Nothing but the images should be left out when the entries are restated word for word.
════════════════
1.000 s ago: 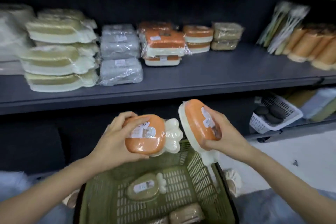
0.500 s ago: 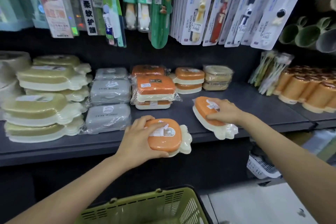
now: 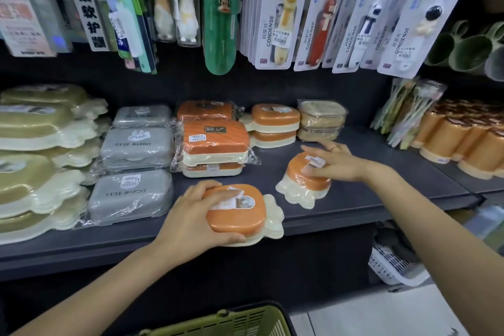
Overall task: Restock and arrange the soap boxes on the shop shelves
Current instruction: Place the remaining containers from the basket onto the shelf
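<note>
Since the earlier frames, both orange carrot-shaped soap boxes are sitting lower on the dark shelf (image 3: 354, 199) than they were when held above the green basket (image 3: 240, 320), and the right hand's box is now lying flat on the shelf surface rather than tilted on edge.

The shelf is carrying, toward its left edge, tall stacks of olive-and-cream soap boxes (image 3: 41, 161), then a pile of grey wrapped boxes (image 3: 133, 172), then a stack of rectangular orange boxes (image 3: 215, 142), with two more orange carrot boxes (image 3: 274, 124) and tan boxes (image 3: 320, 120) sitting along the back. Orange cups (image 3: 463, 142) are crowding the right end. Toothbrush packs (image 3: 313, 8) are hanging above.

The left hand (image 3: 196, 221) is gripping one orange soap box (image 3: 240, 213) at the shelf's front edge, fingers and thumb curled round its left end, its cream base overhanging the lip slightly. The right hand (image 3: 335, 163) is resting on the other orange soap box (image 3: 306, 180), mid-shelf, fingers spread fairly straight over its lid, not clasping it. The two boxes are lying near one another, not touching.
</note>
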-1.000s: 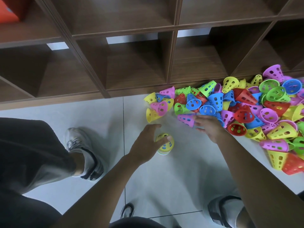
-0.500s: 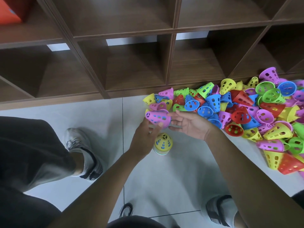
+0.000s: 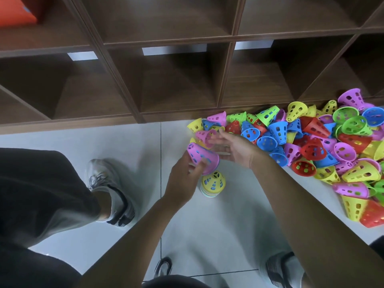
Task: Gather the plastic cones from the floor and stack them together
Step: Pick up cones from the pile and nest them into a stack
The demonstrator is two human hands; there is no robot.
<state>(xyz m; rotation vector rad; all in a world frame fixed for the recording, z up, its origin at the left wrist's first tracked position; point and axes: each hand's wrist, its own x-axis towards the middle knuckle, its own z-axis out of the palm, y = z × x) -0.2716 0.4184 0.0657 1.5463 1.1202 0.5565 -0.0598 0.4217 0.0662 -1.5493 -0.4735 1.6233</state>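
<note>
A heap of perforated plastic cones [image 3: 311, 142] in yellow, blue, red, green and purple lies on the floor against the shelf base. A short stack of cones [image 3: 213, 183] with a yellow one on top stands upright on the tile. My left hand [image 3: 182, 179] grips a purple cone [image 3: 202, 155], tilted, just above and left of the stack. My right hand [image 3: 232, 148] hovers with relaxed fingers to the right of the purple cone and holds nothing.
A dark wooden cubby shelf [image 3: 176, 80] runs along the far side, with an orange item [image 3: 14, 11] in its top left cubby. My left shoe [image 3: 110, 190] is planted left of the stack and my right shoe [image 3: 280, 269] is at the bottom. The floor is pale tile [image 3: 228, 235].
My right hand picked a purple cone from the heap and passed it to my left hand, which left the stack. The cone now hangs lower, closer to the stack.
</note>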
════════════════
Output for this exercise:
1.000 s ago: 
0.500 s ago: 
now: 
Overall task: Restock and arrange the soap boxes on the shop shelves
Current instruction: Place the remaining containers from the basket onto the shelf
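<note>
Since the earlier frames, both orange carrot-shaped soap boxes are sitting lower on the dark shelf (image 3: 354, 199) than they were when held above the green basket (image 3: 240, 320), and the right hand's box is now lying flat on the shelf surface rather than tilted on edge.

The shelf is carrying, toward its left edge, tall stacks of olive-and-cream soap boxes (image 3: 41, 161), then a pile of grey wrapped boxes (image 3: 133, 172), then a stack of rectangular orange boxes (image 3: 215, 142), with two more orange carrot boxes (image 3: 274, 124) and tan boxes (image 3: 320, 120) sitting along the back. Orange cups (image 3: 463, 142) are crowding the right end. Toothbrush packs (image 3: 313, 8) are hanging above.

The left hand (image 3: 196, 221) is gripping one orange soap box (image 3: 240, 213) at the shelf's front edge, fingers and thumb curled round its left end, its cream base overhanging the lip slightly. The right hand (image 3: 335, 163) is resting on the other orange soap box (image 3: 306, 180), mid-shelf, fingers spread fairly straight over its lid, not clasping it. The two boxes are lying near one another, not touching.
</note>
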-1.000s: 
-0.500s: 
+0.000s: 
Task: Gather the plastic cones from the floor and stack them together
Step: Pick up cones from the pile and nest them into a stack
The demonstrator is two human hands; there is no robot.
<state>(xyz m; rotation vector rad; all in a world frame fixed for the recording, z up, its origin at the left wrist's first tracked position; point and axes: each hand's wrist, its own x-axis towards the middle knuckle, its own z-axis out of the palm, y = z × x) -0.2716 0.4184 0.0657 1.5463 1.1202 0.5565 -0.0598 0.4217 0.0662 -1.5493 -0.4735 1.6233</state>
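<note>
A heap of perforated plastic cones [image 3: 311, 142] in yellow, blue, red, green and purple lies on the floor against the shelf base. A short stack of cones [image 3: 213, 183] with a yellow one on top stands upright on the tile. My left hand [image 3: 182, 179] grips a purple cone [image 3: 202, 155], tilted, just above and left of the stack. My right hand [image 3: 232, 148] hovers with relaxed fingers to the right of the purple cone and holds nothing.
A dark wooden cubby shelf [image 3: 176, 80] runs along the far side, with an orange item [image 3: 14, 11] in its top left cubby. My left shoe [image 3: 110, 190] is planted left of the stack and my right shoe [image 3: 280, 269] is at the bottom. The floor is pale tile [image 3: 228, 235].
My right hand picked a purple cone from the heap and passed it to my left hand, which left the stack. The cone now hangs lower, closer to the stack.
</note>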

With this output, the exercise is done.